His eyes were teary and face contorted, whiny and crying over the grave. Black clothes and black umbrella. He stood next to the women who showed similar empathy.

"He-He wouldn't do it.... He loved life more than anything. He wanted to live, to help others... He would not do something like this... He would not" The man said, his voice sounded anxious and hideous.

"You seem so troubled," She rubbed his back slowly "He must have been a very good man. Was he your friend?" Her concern was superficial.

It might seem as if she truly cared about this stranger who she had never met. Empathic, She was not that.

Each word uttered carefully, prying out information. Slowly figuring out her next question, and followed by a 'caring' sentence.

Artificial emotions seemed real to people who never had to question people's emotions. Apparently in their world each and every tear was truthful. They did not understand why people needed to fake those hurtful emotions.

Lies and truth have intertwined together in this world. Some, who have perfected the art of lies, live in human skin.

They blend together with other humans and have degraded the existence of truth itself.

She was one of them.

I knew because I was one of them too.

Cruelty and Aloofnes were in my warm blood. I made companions because I had to. I even have 'friends' in definition because I have to seem normal. I smiled even though it didn't come from my heart, or mind. I would not considered them as friends or allies, they did and I acknowledged their emotions never accepting it in my blood.

Someone did. Someone accepted each and every tear even he had the right to question.

He had a smile that came from the soul. Brightening the whole world around him.

His chuckles were tender.

But this world wouldn't let his existence be. Who could stomach such a smile in this crused world?

Hence he had to take his own life.

I would not compare myself with him. He had seen things even I could not stomach at an age when he could not even distinguish between good and evil.

He had a voice, he had a mouth, he could scream, he had not yet learned how to.

Mere thoughts of him dreaded me. It was not an emotion. It was my life. I never questioned my fate until I met him.

Unspoken words and unrequited love...

I could not explain the need of these two things to myself. Yet I abused them at my will.

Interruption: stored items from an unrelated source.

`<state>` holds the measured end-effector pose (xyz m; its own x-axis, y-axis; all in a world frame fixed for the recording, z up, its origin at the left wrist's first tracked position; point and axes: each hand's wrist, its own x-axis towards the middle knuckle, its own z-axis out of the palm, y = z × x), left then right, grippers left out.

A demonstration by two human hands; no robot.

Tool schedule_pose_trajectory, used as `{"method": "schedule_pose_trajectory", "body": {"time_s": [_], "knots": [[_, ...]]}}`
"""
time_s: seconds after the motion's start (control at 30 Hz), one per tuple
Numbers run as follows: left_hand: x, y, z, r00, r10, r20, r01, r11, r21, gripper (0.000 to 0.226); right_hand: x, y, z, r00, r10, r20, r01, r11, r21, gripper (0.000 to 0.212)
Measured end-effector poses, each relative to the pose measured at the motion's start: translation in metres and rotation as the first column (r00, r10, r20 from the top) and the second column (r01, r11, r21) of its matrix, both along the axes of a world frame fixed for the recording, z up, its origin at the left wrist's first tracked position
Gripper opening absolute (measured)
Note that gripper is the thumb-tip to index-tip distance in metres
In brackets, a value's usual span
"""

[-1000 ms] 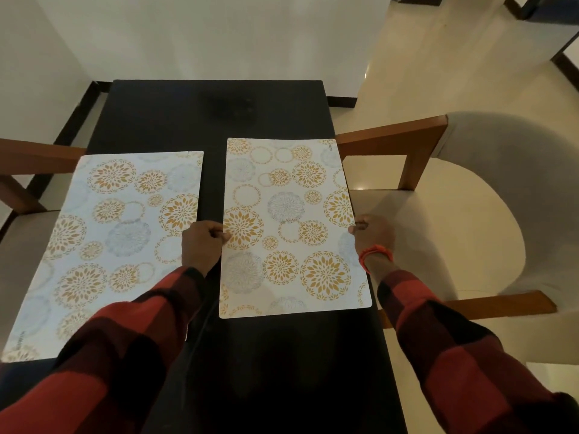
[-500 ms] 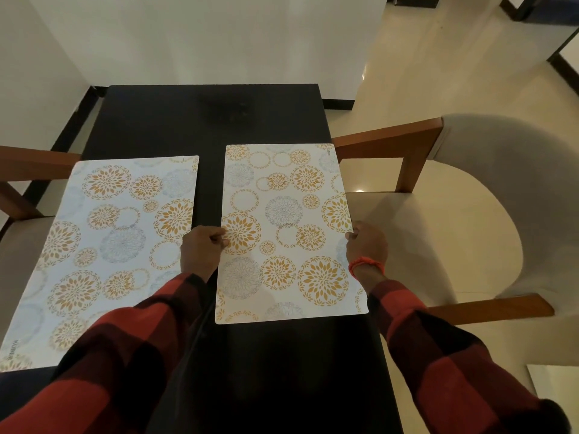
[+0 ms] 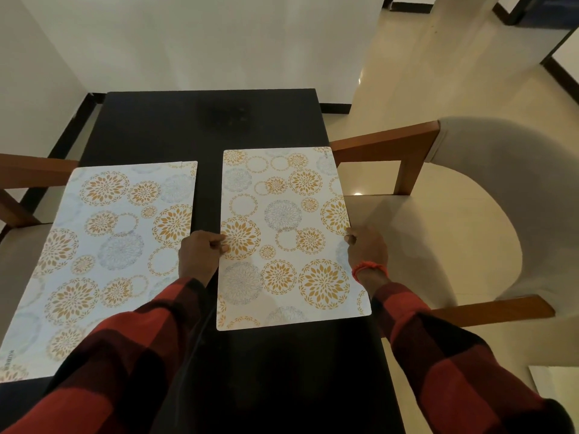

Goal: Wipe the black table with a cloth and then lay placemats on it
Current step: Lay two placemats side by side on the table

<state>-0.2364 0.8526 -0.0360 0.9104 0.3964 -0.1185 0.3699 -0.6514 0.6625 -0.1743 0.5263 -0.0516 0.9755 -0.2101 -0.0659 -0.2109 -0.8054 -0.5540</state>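
Two white placemats with gold and blue flower circles lie on the black table [image 3: 200, 126]. The right placemat [image 3: 282, 214] sits along the table's right edge. My left hand [image 3: 200, 253] pinches its left edge and my right hand [image 3: 366, 249] pinches its right edge, both about halfway down. The left placemat [image 3: 109, 245] lies flat at the table's left side, overhanging the left edge, and no hand touches it. No cloth is in view.
A cream chair with wooden arms [image 3: 438, 233] stands close against the table's right side. Another wooden chair arm [image 3: 28, 170] shows at the left. A white wall runs behind the table's far end, with tiled floor [image 3: 423, 73] to the right.
Both hands have kept their pinch on the right placemat. It sits slightly lower in the view than before, along with the table, so the camera has shifted a little.
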Motion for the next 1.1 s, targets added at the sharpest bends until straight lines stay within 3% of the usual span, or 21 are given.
{"method": "schedule_pose_trajectory", "body": {"time_s": [0.3,0.6,0.77,1.1], "knots": [[-0.001,-0.001,-0.001,1.0,-0.009,-0.008,0.009,1.0,0.019,0.027,-0.003,0.0,0.0,0.998,0.067,-0.009,-0.067,0.995,-0.08,0.028],[-0.003,-0.002,-0.003,0.999,-0.039,0.007,0.038,0.998,0.053,0.027,-0.006,-0.011,0.013,0.99,0.053,-0.129,-0.043,0.996,0.075,0.036],[-0.004,-0.004,-0.003,0.999,-0.042,0.008,0.042,0.997,0.07,0.027,-0.013,-0.015,0.011,0.971,0.127,-0.2,-0.111,0.99,0.089,0.048],[-0.009,-0.014,0.011,0.999,-0.034,0.024,0.03,0.992,0.122,0.024,-0.012,-0.014,0.036,0.963,0.134,-0.233,-0.115,0.989,0.094,0.047]]}}
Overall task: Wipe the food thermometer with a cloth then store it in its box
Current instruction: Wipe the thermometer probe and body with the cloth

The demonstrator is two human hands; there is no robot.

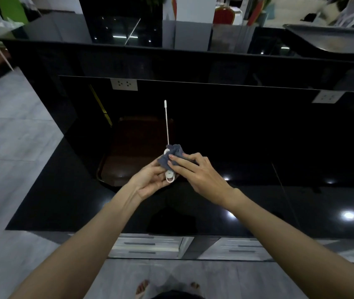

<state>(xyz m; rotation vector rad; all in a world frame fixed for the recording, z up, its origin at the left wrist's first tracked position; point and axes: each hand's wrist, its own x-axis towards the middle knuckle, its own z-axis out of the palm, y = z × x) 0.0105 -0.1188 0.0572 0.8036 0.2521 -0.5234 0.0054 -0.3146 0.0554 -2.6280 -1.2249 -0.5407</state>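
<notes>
Left hand: the left hand (150, 180) is palm up over the black glossy counter (258, 201), fingers curled around the white body of the food thermometer (169, 175), holding it above the surface.
Right hand: the right hand (195, 171) comes in from the right, its fingers pinching a grey-blue cloth (171, 155) against the thermometer body.
Food thermometer: held in the air above the middle of the counter, well in from its near edge; the white rounded end with a loop shows below the cloth, near the left palm.
Probe: the thin probe (166, 124) sticks out of the cloth, pointing away from the person, with a white cap at its far tip.
Cloth: bunched around the thermometer where body and probe meet, touching both hands.
Brown tray: a dark brown tray (126, 152) lies on the counter just behind and to the left of the hands.
Sockets: one wall socket (124, 84) sits on the back panel at left, another (327, 97) at right.
Box: cannot tell where it is.
</notes>
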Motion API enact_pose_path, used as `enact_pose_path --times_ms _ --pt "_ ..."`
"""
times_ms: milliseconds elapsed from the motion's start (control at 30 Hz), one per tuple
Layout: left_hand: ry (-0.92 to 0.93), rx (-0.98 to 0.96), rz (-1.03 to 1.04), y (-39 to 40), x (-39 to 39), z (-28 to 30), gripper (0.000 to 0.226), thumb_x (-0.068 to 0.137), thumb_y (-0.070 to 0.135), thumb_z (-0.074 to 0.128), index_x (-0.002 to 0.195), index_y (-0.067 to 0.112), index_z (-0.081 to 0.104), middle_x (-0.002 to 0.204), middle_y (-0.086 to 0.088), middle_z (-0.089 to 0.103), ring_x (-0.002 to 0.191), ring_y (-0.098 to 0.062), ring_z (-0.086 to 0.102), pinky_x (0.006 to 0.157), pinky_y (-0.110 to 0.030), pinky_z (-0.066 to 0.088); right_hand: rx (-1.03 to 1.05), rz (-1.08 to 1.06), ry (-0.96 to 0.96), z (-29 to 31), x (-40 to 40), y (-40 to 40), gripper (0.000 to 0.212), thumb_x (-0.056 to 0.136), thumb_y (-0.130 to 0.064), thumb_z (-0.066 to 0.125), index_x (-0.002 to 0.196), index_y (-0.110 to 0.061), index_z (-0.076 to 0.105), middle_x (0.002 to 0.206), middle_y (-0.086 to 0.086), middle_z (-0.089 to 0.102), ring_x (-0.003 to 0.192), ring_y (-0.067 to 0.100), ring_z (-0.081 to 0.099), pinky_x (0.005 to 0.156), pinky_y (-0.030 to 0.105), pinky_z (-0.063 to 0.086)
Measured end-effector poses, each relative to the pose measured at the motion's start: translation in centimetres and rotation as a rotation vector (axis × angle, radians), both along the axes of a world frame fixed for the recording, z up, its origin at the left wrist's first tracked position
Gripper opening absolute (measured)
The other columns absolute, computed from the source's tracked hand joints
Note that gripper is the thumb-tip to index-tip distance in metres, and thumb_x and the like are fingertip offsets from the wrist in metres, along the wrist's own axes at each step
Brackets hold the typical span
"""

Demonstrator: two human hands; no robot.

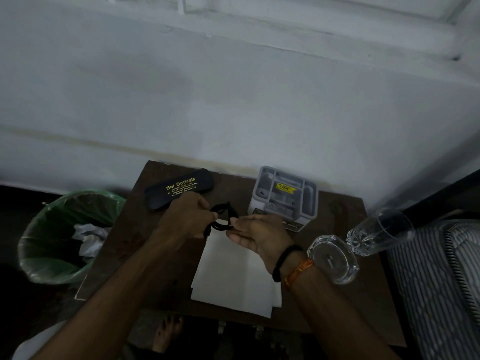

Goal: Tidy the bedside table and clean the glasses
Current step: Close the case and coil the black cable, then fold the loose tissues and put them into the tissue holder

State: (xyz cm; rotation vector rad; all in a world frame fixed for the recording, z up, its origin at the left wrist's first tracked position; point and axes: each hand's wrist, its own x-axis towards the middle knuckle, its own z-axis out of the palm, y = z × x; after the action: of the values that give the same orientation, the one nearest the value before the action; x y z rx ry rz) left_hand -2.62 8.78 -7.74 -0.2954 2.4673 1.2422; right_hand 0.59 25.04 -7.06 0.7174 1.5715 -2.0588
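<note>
Black-framed glasses (222, 216) hang above the dark wooden bedside table (345, 294), held between both hands. My left hand (189, 219) grips the frame from the left. My right hand (259, 235) pinches the frame's right side with its fingertips, palm turned up. White paper sheets (233, 276) lie flat on the table under the hands. A black glasses case (179, 189) printed "Sai Opticals" rests at the table's back left, shut.
A grey plastic organiser box (284, 197) with a yellow label stands at the back. A glass ashtray (333, 258) and a tall drinking glass (381, 232) sit at the right. A green-lined bin (67, 235) with crumpled paper stands left of the table. A striped bed (436, 281) borders the right.
</note>
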Motion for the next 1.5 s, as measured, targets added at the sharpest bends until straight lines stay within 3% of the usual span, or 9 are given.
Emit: enact_pose_path --times_ms 100,267,500,734,867,1067,1167,1334,1501 --pt "0.033 0.094 0.066 -0.1 -0.3 -0.2 0.02 0.088 0.016 0.07 0.105 0.012 0.058 0.099 -0.008 0.065 0.084 -0.021 0.068 0.064 -0.033 0.06 -0.085 -0.087 -0.004 -0.5 -0.5 -0.7 0.034 0.089 0.001 0.066 0.119 0.012 0.057 0.119 0.025 0.065 0.095 0.025 0.068 0.069 0.023 0.061" --pt "0.109 0.167 0.056 -0.1 -0.7 -0.6 0.021 0.086 0.013 0.068 0.106 0.015 0.063 0.101 -0.004 0.068 0.096 -0.02 0.067 0.088 -0.044 0.057 -0.157 -0.073 0.018 -0.8 -1.3 -1.6 0.041 0.095 0.0 0.057 0.134 0.003 0.047 0.123 0.022 0.063 0.102 0.026 0.067 0.075 0.025 0.061" --pt "0.089 -0.018 -0.149 -0.6 -0.9 -1.0 0.038 0.087 0.015 0.062 0.125 0.018 0.058 0.121 -0.003 0.064 0.112 -0.02 0.06 0.101 -0.044 0.048 -0.119 0.001 -0.008 -0.9 -1.5 -2.2 0.056 0.095 0.006 0.051 0.147 -0.004 0.034 0.133 0.019 0.055 0.108 0.03 0.066 0.075 0.029 0.062" --pt "0.157 -0.201 -0.235 0.0 -0.6 -0.6 0.023 0.088 0.018 0.067 0.107 0.007 0.059 0.105 -0.01 0.064 0.097 -0.026 0.061 0.087 -0.042 0.052 0.433 0.242 0.238 -0.4 0.0 0.7 0.027 0.093 -0.003 0.061 0.119 -0.001 0.064 0.102 0.012 0.071 0.083 0.018 0.071 0.074 0.027 0.061" --pt "0.167 -0.237 -0.276 0.0 -0.5 -0.4 0.024 0.088 0.019 0.068 0.107 0.007 0.059 0.103 -0.01 0.063 0.096 -0.026 0.06 0.088 -0.042 0.051 0.869 0.385 0.392 -0.8 0.9 2.5 0.014 0.089 -0.018 0.068 0.102 -0.016 0.072 0.095 0.001 0.074 0.085 0.014 0.071 0.083 0.04 0.06" --pt "0.198 -0.332 -0.28 0.2 -0.5 -0.5 0.027 0.086 0.025 0.07 0.103 0.008 0.056 0.095 -0.005 0.057 0.096 -0.026 0.059 0.074 -0.034 0.046 1.312 0.548 0.341 -0.2 1.5 5.0 0.019 0.085 -0.03 0.069 0.099 -0.016 0.07 0.102 0.001 0.071 0.099 0.019 0.065 0.089 0.036 0.054" --pt "0.065 -0.409 -0.326 0.2 -0.5 -0.9 0.049 0.082 0.036 0.074 0.116 0.008 0.055 0.111 -0.007 0.06 0.104 -0.025 0.059 0.082 -0.033 0.048 1.38 0.619 0.281 -0.5 2.0 6.0 0.031 0.081 -0.035 0.071 0.105 -0.016 0.064 0.109 0.004 0.067 0.103 0.022 0.063 0.088 0.036 0.053" --pt "-0.066 -0.327 -0.38 0.9 0.2 -1.1 0.072 0.079 0.028 0.08 0.137 0.009 0.043 0.134 -0.012 0.053 0.112 -0.029 0.059 0.082 -0.034 0.052 1.251 0.78 0.232 -1.4 2.3 6.6 0.092 0.071 -0.047 0.081 0.146 -0.02 0.036 0.148 0.008 0.04 0.135 0.025 0.04 0.109 0.034 0.036" --pt "-0.037 -0.283 -0.414 1.3 0.4 -0.9 0.073 0.077 0.019 0.081 0.139 0.013 0.044 0.138 -0.01 0.05 0.117 -0.027 0.056 0.081 -0.033 0.052 1.358 0.817 0.249 -2.3 2.6 5.7 0.091 0.065 -0.051 0.083 0.142 -0.026 0.04 0.143 0.009 0.034 0.125 0.029 0.048 0.105 0.041 0.045"
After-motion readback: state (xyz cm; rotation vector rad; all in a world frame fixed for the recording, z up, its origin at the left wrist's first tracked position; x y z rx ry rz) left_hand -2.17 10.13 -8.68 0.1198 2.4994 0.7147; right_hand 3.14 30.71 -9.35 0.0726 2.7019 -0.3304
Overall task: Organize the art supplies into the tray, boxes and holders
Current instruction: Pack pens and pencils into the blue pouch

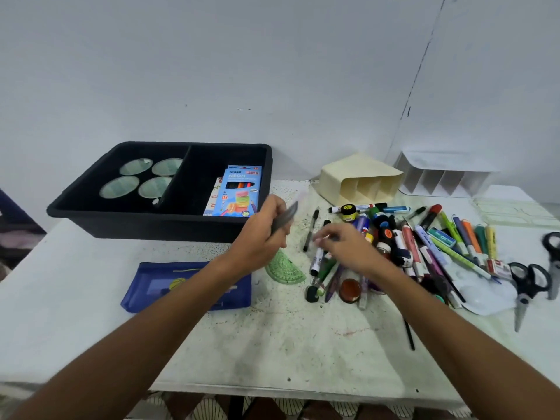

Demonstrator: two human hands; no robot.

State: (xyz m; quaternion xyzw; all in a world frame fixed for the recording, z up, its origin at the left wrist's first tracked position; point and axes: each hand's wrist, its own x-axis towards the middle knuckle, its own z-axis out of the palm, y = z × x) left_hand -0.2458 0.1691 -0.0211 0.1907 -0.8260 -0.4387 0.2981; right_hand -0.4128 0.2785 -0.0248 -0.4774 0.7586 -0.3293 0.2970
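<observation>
My left hand point(263, 234) grips a blurred grey, pen-like object point(285, 218) just in front of the black tray point(157, 224). The tray's right half holds a blue neon pencil box point(241, 192); its left half holds several round mirrors point(136, 180). Over the left edge of the heap of pens and markers point(424, 247), my right hand point(345, 247) hovers with fingers curled; what it holds, if anything, is blurred. A green protractor point(286, 269) lies below my left hand. A cream holder point(360, 180) lies tipped on its side behind the heap.
A blue pencil pouch point(157, 286) lies at the front left. A white divided organizer point(442, 177) stands at the back right. Black-handled scissors point(528, 286) lie at the right edge, beside a second pair point(553, 262). A red paint jar point(350, 290) sits near my right wrist.
</observation>
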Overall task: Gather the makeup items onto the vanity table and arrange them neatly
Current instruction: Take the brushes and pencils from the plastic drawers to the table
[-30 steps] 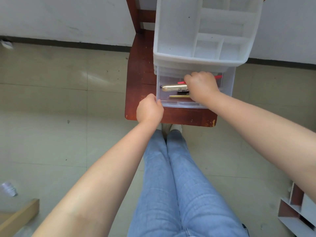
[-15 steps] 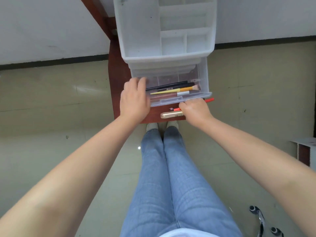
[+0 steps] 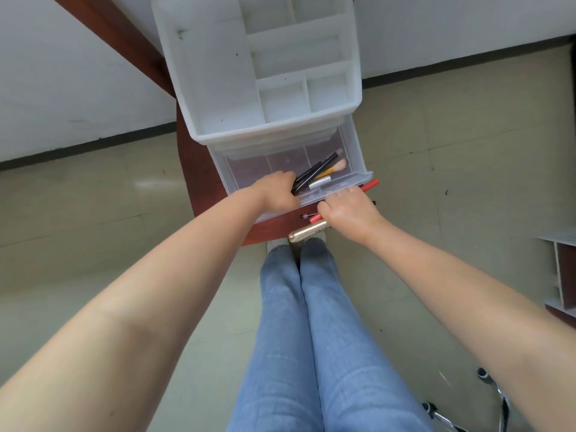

Why would such an eyesore of a concept existed in those two things? Why one lead to another or why one of them caused the other. I had no such answers, nor the capability to ask those questions.

"Yes... He was my friend. My friend... " He worded those as disgustingly as he looked.

I could not look at him. I would not accept such words. The hidden existence of mine became very clear as blood gushed from his face.

That red made his face bearable to look at. 'Friend' is all that he could come up with. After living a fulfilled life with this 'friend', being showered with love, caressed with kindness was not enough for him.

After 20 years, I finally felt something. Rage.

When I with him. For few years. I did not allow myself to feel loved, nor to feel happiness because once I accepted the emotions he made me feel, I would throw everything away for him.

Disgust. Disgust is all I feel now. At myself. At this petty man without a spine.

If this man had put a bullet through my head when he first saw me this would not have happened.

I stomped at his face until my feet, through my boots, felt his bone crack.

"He wanted you to live... You, the pathetic man that you are. If it was left to me you would be chopped and burned the moment I saw you." I could not stop myself.

"You lived a life with him. Declared your love for him and now this is how you address him?"

Even when all I felt was rage, I did not scream. My humanity is truly questionable.

He should not breathe.

After all his reason to live had perished. His words could not even fool a fool.

Yet it fooled the man, the only person I wanted to save.